* **EXERCISE DIRECTIONS**
Scan the material below for lines with the word "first" and reply with how many there are, nothing else.

___ RECORDS PROVIDED

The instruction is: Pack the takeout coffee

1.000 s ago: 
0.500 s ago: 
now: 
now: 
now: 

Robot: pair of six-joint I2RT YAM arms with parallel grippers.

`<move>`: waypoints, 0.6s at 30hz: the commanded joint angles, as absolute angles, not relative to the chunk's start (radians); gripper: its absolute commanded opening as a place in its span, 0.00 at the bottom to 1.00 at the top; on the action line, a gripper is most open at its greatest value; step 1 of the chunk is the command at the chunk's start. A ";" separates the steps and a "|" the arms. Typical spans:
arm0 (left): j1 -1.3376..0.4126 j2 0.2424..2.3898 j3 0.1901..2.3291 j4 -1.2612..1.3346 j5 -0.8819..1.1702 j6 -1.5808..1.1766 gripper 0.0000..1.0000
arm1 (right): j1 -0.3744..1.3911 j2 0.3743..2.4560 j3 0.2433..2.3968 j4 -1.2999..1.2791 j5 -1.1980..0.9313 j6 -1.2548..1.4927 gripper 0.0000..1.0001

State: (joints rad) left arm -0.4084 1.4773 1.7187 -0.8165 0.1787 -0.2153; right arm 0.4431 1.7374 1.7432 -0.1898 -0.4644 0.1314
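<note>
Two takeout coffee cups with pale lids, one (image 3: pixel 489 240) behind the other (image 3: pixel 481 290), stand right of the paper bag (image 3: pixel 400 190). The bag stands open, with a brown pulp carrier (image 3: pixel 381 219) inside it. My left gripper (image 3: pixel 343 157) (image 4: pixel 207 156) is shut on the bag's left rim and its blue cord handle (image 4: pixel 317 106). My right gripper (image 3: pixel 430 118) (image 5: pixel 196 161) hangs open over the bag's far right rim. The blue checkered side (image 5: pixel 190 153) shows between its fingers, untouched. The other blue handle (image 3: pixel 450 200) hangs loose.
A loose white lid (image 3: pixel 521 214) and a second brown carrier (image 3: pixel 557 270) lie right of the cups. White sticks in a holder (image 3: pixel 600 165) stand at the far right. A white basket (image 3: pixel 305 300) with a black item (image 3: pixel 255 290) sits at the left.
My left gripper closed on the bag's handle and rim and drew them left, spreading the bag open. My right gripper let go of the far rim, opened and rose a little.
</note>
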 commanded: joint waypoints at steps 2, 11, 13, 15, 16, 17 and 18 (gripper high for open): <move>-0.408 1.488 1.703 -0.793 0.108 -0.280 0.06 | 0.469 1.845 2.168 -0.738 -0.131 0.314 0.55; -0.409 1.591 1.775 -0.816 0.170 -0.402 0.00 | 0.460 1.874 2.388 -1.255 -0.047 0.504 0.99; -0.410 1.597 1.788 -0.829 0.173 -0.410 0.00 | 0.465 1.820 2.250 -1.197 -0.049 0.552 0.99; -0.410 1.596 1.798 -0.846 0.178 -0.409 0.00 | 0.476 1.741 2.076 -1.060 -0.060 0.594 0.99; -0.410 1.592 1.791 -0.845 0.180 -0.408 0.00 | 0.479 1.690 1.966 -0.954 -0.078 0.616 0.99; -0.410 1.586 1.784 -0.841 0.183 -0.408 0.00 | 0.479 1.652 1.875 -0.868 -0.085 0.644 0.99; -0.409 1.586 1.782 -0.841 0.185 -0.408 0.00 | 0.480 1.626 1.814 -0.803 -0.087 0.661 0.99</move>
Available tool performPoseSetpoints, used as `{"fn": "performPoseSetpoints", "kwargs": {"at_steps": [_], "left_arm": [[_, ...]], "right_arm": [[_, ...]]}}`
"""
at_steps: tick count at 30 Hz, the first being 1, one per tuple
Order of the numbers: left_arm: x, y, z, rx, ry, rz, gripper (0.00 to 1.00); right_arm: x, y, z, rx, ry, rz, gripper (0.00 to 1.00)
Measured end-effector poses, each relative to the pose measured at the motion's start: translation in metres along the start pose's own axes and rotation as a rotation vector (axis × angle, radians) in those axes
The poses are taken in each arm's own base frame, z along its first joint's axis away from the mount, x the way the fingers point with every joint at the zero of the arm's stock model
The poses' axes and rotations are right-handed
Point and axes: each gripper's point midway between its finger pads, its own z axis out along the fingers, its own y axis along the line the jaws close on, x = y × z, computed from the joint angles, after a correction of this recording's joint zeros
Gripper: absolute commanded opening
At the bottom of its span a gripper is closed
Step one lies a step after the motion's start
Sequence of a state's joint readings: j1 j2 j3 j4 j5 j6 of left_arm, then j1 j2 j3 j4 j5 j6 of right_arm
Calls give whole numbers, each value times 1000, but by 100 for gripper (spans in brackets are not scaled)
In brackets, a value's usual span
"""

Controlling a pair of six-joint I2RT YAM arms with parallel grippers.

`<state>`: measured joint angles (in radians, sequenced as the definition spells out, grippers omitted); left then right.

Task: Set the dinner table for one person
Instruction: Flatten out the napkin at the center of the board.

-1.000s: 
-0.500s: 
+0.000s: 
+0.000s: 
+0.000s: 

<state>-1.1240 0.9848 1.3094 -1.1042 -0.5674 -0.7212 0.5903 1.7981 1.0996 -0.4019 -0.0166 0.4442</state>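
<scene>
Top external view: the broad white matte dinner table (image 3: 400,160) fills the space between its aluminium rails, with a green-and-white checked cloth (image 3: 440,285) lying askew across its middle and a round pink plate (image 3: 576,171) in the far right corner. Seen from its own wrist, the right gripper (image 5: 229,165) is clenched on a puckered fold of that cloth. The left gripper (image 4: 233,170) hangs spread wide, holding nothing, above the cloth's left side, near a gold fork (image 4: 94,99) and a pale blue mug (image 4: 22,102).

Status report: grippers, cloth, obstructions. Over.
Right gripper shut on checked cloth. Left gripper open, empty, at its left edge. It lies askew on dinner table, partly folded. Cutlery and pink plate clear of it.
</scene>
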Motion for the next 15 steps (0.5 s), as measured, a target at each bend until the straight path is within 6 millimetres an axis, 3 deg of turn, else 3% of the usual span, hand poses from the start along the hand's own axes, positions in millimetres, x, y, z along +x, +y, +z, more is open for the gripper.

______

* **OUTPUT FOR THIS EXERCISE**
2